*WORK INSTRUCTION*
Below is a listing to transcribe in full and exactly; keep the pictures out.

*SOURCE DATA*
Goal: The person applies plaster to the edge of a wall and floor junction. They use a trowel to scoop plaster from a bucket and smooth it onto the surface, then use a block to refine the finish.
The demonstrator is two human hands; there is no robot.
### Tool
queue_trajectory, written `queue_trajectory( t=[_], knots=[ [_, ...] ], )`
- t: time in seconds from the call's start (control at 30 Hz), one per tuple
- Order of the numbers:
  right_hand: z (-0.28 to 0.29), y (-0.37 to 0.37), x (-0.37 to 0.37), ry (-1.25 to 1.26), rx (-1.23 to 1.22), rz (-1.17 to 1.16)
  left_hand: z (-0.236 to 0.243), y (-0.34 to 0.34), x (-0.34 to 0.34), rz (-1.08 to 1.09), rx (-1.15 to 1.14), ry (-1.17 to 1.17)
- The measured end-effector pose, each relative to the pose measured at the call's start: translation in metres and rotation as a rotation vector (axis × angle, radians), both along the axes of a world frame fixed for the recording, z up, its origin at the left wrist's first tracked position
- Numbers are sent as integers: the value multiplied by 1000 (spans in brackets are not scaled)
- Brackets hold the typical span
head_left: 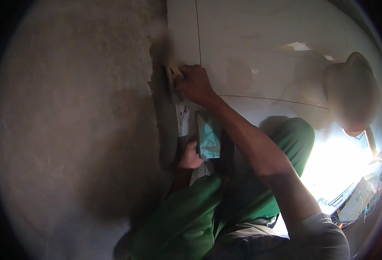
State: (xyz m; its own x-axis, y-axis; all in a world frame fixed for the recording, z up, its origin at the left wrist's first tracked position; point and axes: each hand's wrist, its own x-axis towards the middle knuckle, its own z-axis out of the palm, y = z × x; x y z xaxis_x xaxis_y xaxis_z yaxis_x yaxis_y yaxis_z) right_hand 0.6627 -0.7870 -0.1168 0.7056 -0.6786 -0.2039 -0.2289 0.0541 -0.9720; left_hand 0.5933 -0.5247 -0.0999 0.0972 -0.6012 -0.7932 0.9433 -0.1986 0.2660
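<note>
My right hand (195,84) is closed around a pale, thin tool (174,74) at the left edge of the white tiles (243,52). The tool's far end is blurred, and its kind is unclear. Closer to me, my left hand (191,157) grips the left side of a teal rectangular block (209,136), its thumb against the side and its other fingers hidden. Grey smears and light patches mark the block's face. Along the tile edge runs a dark, wet-looking strip (167,130), beside the rough grey-brown surface (78,108).
Green-clad knees (292,138) are bent beneath my arms. At the right is a pale rounded, helmet-like shape (353,97), above a very bright patch of light (338,164). Tangled thin wires (368,206) and a pale box-like item (357,201) lie at the lower right.
</note>
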Motion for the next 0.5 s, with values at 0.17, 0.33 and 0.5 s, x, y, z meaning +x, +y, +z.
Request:
queue_trajectory(
  t=[0.17, 0.33, 0.5],
  knots=[
    [-3, -59, 13, -54, 25, -48, -7, -9, -1, 34, -44, 63],
    [-23, -77, 35, 42, -167, 86, -15, 2, 7, -57, -169, 7],
    [-19, -81, 13, 43, -140, 203, 59, -44, 40, -995, 65, -907]
  ],
)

*RESPONSE TO THE TASK*
Goal: The person applies plaster to the edge of a wall and floor junction. They use a trowel to scoop plaster from a bucket and smooth it onto the surface, then use a block to refine the finish.
The demonstrator is two human hands; there is no robot.
### Tool
queue_trajectory, written `queue_trajectory( t=[_], knots=[ [_, ...] ], )`
- t: time in seconds from the call's start (control at 30 Hz), one per tuple
- Order of the numbers:
  right_hand: z (-0.28 to 0.29), y (-0.37 to 0.37), x (-0.37 to 0.37), ry (-1.25 to 1.26), rx (-1.23 to 1.22), rz (-1.17 to 1.16)
  left_hand: z (-0.236 to 0.243), y (-0.34 to 0.34), x (-0.34 to 0.34), rz (-1.08 to 1.09), rx (-1.15 to 1.14), ry (-1.17 to 1.17)
- The measured end-effector pose, each relative to the pose measured at the call's start: translation in metres and rotation as a rotation vector (axis × angle, radians), both along the axes of a world frame fixed for the recording, z up, its origin at the left wrist's first tracked position
- Numbers are sent as integers: the value multiplied by 1000 (spans in brackets are not scaled)
- Brackets hold the typical span
head_left: 
State: (xyz m; its own x-axis, y-axis; all in a world frame fixed for the recording, z up, its origin at the left wrist's first tracked position; point and axes: each hand's wrist, its own x-axis towards the middle knuckle, its own z-axis out of the palm, y = z × x; x y z xaxis_x xaxis_y xaxis_z yaxis_x yaxis_y yaxis_z) right_hand 0.6627 -0.7870 -0.1168 0.7056 -0.6786 -0.2039 -0.2289 0.0541 -0.9720; left_hand 0.5933 -0.5247 -0.0999 0.0972 -0.6012 -0.7932 0.9433 -0.1986 0.2660
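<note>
My right hand (195,84) is closed around a pale, thin tool (174,74) at the left edge of the white tiles (243,52). The tool's far end is blurred, and its kind is unclear. Closer to me, my left hand (191,157) grips the left side of a teal rectangular block (209,136), its thumb against the side and its other fingers hidden. Grey smears and light patches mark the block's face. Along the tile edge runs a dark, wet-looking strip (167,130), beside the rough grey-brown surface (78,108).
Green-clad knees (292,138) are bent beneath my arms. At the right is a pale rounded, helmet-like shape (353,97), above a very bright patch of light (338,164). Tangled thin wires (368,206) and a pale box-like item (357,201) lie at the lower right.
</note>
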Motion for the next 0.5 s, with values at 0.17, 0.33 and 0.5 s, x, y, z meaning +x, +y, +z.
Request:
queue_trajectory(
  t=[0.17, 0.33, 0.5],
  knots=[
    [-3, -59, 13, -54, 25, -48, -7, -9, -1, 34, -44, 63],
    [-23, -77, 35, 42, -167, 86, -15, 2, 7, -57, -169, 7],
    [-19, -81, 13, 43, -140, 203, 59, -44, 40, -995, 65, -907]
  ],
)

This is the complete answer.